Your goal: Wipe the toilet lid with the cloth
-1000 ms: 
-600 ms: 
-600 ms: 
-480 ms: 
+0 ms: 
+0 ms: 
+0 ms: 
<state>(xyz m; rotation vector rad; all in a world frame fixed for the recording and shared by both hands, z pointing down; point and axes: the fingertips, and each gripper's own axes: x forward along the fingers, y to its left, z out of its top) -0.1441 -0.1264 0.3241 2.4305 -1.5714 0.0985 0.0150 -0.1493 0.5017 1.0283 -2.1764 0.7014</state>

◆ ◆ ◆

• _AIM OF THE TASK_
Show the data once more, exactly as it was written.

• _ANSWER BOX_
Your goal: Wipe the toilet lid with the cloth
-1000 ms: 
-600 ms: 
-600 ms: 
-480 ms: 
+0 ms: 
+0 ms: 
+0 ms: 
<state>(xyz m; rotation vector rad; all in a world frame fixed for the recording and shared by both hands, z pointing down; point and axes: the fingertips, and each gripper's own axes: x forward along the fingers, y to its left, z out of its top) -0.1441 -0.1264 0.3241 2.4305 -1.5714 0.0985 0.0150 -0.1493 0.5017 1.0283 -2.1764 0.7014</state>

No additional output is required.